Yes, but that is pretty rare! Cats, especially kittens, can be attacked by raccoons, and the same applies to smaller dogs. Generally, they don’t disturb pets, but attacks can occur when they are desperate for food or when they are chased by a dog.

More commonly raccoons and cats can be seen ignoring one another. Kittens are more vulnerable to being attacked and eaten; a full-grown cat is generally too much of a challenge and not worth pursuing as a meal.

Dogs, on the other hand tend to chase them, and often raccoons run away or up a tree, but sometimes this ends up in a fight, especially if there are young nearby. Many clients call on us for raccoon removal for the protection of their family pets.

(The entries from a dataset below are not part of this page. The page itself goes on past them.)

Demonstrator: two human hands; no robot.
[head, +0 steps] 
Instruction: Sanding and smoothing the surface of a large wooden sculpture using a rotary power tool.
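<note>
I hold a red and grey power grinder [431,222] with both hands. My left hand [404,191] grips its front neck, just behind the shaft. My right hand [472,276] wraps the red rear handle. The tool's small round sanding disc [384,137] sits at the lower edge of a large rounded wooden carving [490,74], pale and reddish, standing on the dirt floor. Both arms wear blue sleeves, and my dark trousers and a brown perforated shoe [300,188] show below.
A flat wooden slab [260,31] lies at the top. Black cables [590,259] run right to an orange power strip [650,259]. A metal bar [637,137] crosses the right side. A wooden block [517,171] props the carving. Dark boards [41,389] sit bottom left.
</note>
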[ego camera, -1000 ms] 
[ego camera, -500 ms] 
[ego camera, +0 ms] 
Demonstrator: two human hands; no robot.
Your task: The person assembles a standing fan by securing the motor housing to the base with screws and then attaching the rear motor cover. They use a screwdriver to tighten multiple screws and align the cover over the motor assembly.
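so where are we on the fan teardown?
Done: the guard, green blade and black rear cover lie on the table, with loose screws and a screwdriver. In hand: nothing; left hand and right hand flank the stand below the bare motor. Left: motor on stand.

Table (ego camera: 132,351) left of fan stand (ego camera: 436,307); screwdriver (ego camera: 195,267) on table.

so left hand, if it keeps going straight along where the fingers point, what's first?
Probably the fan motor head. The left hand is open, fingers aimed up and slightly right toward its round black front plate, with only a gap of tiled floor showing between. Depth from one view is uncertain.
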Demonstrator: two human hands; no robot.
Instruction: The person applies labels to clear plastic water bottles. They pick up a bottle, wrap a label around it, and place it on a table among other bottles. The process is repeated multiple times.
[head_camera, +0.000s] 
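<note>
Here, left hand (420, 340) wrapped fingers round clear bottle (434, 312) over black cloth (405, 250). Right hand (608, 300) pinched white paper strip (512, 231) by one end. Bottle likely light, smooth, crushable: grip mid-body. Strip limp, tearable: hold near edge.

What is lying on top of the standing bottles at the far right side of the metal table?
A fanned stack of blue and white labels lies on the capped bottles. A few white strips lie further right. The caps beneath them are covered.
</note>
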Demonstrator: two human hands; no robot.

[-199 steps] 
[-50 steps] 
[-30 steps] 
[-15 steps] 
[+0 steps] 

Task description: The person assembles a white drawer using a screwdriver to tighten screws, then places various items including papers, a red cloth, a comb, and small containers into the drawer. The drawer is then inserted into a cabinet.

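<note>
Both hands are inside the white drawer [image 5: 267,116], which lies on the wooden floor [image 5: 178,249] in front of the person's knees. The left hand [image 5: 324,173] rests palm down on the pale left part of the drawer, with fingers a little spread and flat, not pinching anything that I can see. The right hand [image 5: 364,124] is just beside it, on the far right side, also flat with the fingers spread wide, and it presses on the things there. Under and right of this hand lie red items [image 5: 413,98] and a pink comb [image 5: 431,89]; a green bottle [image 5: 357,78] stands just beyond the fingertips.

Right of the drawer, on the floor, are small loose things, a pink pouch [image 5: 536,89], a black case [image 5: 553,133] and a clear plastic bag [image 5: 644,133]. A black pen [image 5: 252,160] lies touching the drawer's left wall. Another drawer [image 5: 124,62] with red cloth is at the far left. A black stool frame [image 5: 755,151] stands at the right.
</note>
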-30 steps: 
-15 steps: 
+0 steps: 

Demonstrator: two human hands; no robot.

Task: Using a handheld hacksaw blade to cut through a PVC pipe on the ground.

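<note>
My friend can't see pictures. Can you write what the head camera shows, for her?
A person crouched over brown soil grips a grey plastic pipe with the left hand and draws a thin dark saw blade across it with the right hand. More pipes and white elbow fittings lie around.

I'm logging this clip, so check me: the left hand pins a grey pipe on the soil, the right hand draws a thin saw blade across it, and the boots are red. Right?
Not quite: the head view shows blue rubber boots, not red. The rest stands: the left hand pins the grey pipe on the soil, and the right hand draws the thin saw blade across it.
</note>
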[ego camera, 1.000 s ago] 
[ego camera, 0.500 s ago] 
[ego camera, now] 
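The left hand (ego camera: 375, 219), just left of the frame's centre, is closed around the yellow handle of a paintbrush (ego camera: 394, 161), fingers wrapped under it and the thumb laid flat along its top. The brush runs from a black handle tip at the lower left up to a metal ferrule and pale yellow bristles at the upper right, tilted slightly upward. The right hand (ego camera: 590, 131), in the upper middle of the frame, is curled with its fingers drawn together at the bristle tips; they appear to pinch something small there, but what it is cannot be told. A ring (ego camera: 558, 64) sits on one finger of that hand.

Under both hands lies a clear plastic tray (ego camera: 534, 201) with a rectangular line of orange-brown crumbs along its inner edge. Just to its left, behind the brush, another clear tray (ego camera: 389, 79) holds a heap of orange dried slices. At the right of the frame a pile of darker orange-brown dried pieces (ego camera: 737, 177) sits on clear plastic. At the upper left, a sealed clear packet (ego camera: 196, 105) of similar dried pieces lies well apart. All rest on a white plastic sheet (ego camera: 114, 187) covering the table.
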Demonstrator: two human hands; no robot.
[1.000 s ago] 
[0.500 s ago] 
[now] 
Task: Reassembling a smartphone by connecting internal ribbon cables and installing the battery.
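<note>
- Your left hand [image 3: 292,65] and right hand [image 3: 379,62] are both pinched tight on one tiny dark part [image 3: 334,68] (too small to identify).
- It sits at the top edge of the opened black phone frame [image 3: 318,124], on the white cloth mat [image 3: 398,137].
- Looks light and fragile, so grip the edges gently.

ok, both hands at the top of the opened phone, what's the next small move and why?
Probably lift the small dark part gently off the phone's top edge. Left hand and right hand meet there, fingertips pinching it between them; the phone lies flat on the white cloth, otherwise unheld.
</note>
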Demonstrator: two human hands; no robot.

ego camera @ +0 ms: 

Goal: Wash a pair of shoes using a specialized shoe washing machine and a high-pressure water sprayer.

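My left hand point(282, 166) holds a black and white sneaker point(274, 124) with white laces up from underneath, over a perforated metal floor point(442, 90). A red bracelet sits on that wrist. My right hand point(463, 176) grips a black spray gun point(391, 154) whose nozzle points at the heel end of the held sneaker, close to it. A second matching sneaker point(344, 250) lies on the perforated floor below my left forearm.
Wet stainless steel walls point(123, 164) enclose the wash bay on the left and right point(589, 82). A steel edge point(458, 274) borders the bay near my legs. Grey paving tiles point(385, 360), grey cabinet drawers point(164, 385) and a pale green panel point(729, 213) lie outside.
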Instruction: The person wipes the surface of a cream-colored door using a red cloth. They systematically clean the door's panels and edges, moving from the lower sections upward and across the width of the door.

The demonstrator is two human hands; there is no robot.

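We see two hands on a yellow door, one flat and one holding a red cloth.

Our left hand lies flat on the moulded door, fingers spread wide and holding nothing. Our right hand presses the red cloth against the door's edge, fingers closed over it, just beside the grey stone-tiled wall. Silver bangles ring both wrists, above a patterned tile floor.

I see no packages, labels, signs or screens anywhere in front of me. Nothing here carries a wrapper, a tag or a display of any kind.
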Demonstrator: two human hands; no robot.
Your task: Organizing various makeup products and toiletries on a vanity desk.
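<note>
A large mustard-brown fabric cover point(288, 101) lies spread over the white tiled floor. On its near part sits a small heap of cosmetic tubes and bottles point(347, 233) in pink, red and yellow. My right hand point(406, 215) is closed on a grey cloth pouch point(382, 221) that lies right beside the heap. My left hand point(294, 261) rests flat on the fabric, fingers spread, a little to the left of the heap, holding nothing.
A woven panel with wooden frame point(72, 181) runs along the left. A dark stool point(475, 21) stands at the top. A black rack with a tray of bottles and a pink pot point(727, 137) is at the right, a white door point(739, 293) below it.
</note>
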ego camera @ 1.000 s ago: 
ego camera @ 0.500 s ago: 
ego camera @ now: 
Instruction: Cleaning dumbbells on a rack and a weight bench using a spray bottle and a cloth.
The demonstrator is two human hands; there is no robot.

Raccoons do not hibernate, but they are less active during colder months of the year, entering a state of rest with periodic feeding bouts when the weather allows.

Raccoons mate in late winter/early spring. Two months later, their litter of two to five babies are born. The offspring are called kits. The kits will stay with the mother for around six months, but sometimes as long as ten months. Once the kits are mobile enough, the mother will start moving around with them, often using up to four different dens.

As omnivores, they have a varied diet. Raccoon diets vary according to where they live; if humans are close by, that will influence their diet considerably.


In the wild, raccoons eat birds and other small mammals, as well as insects, fish, lizards, eggs, fruit and nuts. In urban settings, they eat a lot of whatever their hosts (YOU) discard in the trash.

Identifying raccoon droppings varies considerably depending on what the raccoon has been eating. If it has eaten your pet’s food, you may find a cylindrical-shaped poop with blunted ends. More commonly, it is a dark cluster of whatever berry seeds it has recently eaten.


The notable characteristic about raccoon poop is its location. Raccoons like to poop on top of things – on top of a fence post, on top of a rock, or on a rooftop.